CREATE TABLE my_db.people_table (
    person_id INT,
    fname STRING,
    lname STRING
);
"""

spark.sql(create_db_qry)
spark.sql(create_table_qry)

And the results:

>>> spark.sql('SELECT * FROM my_db.people_table ORDER BY person_id').show()
+---------+-----+-----+
|person_id|fname|lname|
+---------+-----+-----+
+---------+-----+-----+

Now, let’s add some data to the table:

initial_data = [(1, 'Andy', 'Griffith'), (2, 'Bee', 'Taylor'), (3, 'Opie', 'Griffith'), (4, 'Barney', 'Fife')]
df = spark.createDataFrame(initial_data, ['person_id', 'fname', 'lname'])
df.write.mode('append').insertInto('my_db.people_table')

Now we have some initial data:

>>> spark.sql('SELECT * FROM my_db.people_table ORDER BY person_id').show()     
+---------+------+--------+
|person_id| fname|   lname|
+---------+------+--------+
|        1|  Andy|Griffith|
|        2|   Bee|  Taylor|
|        3|  Opie|Griffith|
|        4|Barney|    Fife|
+---------+------+--------+

Suppose we need to add more data to the table, but we’re not sure if the data is all original or if the new set contains records we previously processed. Here’s how we might normally do that:

more_data = [(3, 'Opie', 'Griffith'), (4, 'Barney', 'Fife'), (5, 'Floyd', 'Lawson'), (6, 'Gomer', 'Pyle'), (7, 'Otis', 'Campbell')]
df = spark.createDataFrame(more_data, ['person_id', 'fname', 'lname'])
df.write.mode('append').insertInto('my_db.people_table')
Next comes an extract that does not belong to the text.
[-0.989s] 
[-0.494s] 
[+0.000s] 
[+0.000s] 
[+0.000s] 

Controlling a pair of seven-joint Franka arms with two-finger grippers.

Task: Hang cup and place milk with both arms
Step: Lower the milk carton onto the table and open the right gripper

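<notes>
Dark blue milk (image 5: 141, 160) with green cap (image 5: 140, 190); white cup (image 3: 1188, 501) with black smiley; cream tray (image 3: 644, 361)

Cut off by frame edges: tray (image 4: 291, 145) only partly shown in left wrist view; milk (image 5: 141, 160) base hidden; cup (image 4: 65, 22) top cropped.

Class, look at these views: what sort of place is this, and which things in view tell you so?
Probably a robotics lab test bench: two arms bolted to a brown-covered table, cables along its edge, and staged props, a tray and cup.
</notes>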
Uh-oh: looks like that new data did contain some records we already had:

>>> spark.sql('SELECT * FROM my_db.people_table ORDER BY person_id').show()     
+---------+------+--------+
|person_id| fname|   lname|
+---------+------+--------+
|        1|  Andy|Griffith|
|        2|   Bee|  Taylor|
|        3|  Opie|Griffith|
|        3|  Opie|Griffith|
|        4|Barney|    Fife|
|        4|Barney|    Fife|
|        5| Floyd|  Lawson|
|        6| Gomer|    Pyle|
|        7|  Otis|Campbell|
+---------+------+--------+

We can avoid that dilemma by using an ANTI JOIN statement in our insert operation. Here’s how that would look instead:

more_data = [(3, 'Opie', 'Griffith'), (4, 'Barney', 'Fife'), (5, 'Floyd', 'Lawson'), (6, 'Gomer', 'Pyle'), (7, 'Otis', 'Campbell')]
df = spark.createDataFrame(more_data, ['person_id', 'fname', 'lname'])

# write our new dataset to a temporary table
df.createOrReplaceTempView('people_table_tmp')

# now, craft our INSERT statement to "ANTI JOIN" the temp table to the destination table and only write the delta
antijoin_qry = """INSERT INTO my_db.people_table 
    SELECT t.person_id, t.fname, t.lname 
    FROM (SELECT person_id, fname, lname FROM people_table_tmp a LEFT ANTI JOIN my_db.people_table b ON (a.person_id=b.person_id)) t"""

# execute that anti join statement
spark.sql(antijoin_qry)

# cleanup by dropping the temp table
spark.catalog.dropTempView('people_table_tmp')

And the results:

>>> spark.sql('SELECT * FROM my_db.people_table ORDER BY person_id').show()
+---------+------+--------+
|person_id| fname|   lname|
+---------+------+--------+
|        1|  Andy|Griffith|
|        2|   Bee|  Taylor|
|        3|  Opie|Griffith|
|        4|Barney|    Fife|
|        5| Floyd|  Lawson|
|        6| Gomer|    Pyle|
|        7|  Otis|Campbell|
+---------+------+--------+

Wow! Looks so much better. So, if you suffer from duplicate data in your Hive tables, give ANTI JOIN a try!